• _TASK REQUIREMENTS_
Copy every line of the data that contains the string "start".

• _INFORMATION PROVIDED_

- Opening Delimiter -

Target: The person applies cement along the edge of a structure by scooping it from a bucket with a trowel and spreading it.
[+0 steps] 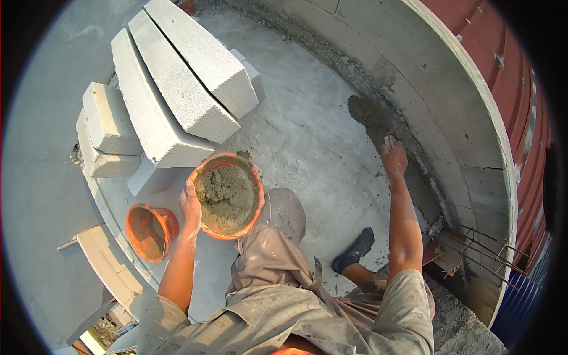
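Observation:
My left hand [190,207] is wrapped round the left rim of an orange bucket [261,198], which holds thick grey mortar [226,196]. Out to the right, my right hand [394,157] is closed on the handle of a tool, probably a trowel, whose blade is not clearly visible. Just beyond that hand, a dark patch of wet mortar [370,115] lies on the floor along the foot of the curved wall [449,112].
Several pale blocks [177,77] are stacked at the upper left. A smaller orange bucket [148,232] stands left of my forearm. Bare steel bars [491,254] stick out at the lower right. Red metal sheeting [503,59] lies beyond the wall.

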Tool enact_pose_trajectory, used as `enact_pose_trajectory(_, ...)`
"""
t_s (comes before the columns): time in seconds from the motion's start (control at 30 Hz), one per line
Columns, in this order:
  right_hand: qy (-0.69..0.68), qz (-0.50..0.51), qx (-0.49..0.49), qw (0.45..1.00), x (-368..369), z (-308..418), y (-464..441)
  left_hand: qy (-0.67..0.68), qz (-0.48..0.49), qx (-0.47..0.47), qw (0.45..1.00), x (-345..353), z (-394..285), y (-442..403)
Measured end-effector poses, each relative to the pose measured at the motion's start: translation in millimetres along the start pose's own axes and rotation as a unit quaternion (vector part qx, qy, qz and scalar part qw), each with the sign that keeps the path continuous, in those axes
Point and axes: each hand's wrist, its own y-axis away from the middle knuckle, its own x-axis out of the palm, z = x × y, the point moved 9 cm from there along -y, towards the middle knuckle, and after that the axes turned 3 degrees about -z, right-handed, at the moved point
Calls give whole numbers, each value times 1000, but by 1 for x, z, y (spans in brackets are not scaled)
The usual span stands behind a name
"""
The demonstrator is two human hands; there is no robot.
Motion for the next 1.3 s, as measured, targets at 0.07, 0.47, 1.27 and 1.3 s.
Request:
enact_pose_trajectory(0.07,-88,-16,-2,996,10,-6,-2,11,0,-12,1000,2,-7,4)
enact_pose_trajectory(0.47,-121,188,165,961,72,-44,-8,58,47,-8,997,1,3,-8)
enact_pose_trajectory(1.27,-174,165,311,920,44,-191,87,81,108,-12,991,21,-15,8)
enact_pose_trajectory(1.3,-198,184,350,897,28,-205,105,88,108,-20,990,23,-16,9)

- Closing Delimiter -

• _RESPONSE TO THE TASK_
t_s (comes before the columns): time in seconds from the motion's start (control at 30 Hz), one per line
Measured end-effector poses, each relative to the pose measured at the motion's start: translation in millimetres along the start pose's own axes and rotation as a unit quaternion (vector part qx, qy, qz and scalar part qw), each with the sign that keeps the path continuous, in those axes

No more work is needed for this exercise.